The compounding pharmacy did not comply and failed a second inspection in July 2014.
This month, the FDA issued a warning directly to consumers “due to the seriousness of this situation” and told Downing Labs, which bought NuVision in January 2014, that “failure to recall the [2013] products, and the recent evidence of sterility failures at the Downing Labs facility suggests that although you continue to produce drugs at the facility, you have not corrected the problems identified in 2013.”

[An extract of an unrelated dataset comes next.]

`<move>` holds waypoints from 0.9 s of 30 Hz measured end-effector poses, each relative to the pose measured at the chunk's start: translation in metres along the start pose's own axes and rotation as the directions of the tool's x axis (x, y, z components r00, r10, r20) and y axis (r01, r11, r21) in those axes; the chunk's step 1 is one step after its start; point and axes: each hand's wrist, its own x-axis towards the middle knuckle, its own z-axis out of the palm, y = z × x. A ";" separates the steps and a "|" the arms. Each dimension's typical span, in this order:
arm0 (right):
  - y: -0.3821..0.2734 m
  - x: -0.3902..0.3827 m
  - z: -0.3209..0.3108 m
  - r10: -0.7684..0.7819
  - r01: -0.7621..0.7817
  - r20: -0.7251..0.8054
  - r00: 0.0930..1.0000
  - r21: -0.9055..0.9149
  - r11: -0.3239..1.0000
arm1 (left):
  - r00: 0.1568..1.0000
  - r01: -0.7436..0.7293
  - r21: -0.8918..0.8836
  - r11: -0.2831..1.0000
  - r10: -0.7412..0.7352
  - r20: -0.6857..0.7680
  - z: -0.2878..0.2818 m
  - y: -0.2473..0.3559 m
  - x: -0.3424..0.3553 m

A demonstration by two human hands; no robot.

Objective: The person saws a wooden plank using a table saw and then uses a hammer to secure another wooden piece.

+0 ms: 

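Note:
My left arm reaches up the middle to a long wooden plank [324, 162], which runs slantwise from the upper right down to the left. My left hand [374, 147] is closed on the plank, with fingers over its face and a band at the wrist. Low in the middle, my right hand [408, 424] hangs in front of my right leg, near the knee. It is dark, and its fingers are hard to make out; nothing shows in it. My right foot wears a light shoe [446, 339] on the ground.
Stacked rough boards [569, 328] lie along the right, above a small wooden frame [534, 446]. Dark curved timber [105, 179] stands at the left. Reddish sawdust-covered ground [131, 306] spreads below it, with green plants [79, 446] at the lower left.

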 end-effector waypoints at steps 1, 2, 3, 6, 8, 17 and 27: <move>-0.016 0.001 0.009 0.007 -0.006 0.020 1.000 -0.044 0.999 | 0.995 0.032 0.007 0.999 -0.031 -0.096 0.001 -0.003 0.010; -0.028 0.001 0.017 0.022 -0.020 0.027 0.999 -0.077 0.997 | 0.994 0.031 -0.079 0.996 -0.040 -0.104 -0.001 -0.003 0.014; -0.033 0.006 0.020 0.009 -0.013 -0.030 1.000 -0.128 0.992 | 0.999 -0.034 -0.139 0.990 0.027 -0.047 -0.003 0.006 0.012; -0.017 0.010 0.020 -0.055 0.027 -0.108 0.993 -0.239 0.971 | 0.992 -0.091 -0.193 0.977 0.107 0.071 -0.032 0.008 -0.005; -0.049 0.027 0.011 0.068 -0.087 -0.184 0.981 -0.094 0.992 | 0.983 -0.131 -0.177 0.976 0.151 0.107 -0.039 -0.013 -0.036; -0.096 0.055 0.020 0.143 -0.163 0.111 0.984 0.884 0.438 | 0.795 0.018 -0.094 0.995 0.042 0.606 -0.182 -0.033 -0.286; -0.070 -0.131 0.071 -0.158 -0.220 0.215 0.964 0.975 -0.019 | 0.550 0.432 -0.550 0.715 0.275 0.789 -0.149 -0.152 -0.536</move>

The FDA said “given the high rate of contamination, there is a high probability that contaminated units from other purportedly sterile drug product lots produced at the Downing Labs facility are currently in distribution,” and it had “serious concerns” about the site’s practices.
Un-sterile injectables
In a letter to Downing, the FDA set out the poor conditions and lack of sterility control it observed during its 2014 inspection. These include aseptic processing areas which were not properly monitored for environmental conditions, especially air quality inside its ISO 5 area.
On the FDA’s list of unsafe products were batches of freeze-dried human chorionic gonadotropin (hCG) hormone, folic acid, procaine, magnesium chloride hexahydrate and dexpanthanol.
Compounding the problem
Compounding pharmacies in the US have had a difficult month, with the FDA accusing the Compounding Shop in Florida of using an unauthorised API (active pharmaceutical ingredient), and warning Zion RxFormulation Services its sterile manufacturing process is faulty.
Last week, US law enforcement arrested the compounding pharmacist linked to the 2012 fungal meningitis outbreak which killed 64 US patients. The US Attorney’s Office charged Glenn Chin with supplying steroid methylprednisolone acetate falsely labelled as sterile.
Draft FDA guidance released in July allows compounding pharmacists to voluntarily register as CMOs (contract manufacturing organisations), binding them to the regulatory framework which applies to other outsourcing service providers.
Sarah Sellers, President of drug safety consultancy q-Vigilance, told this publication the new framework was “long overdue” and would contribute to patient safety in the face of “an entrenched, systemic problem” with quality at compounding pharmacies.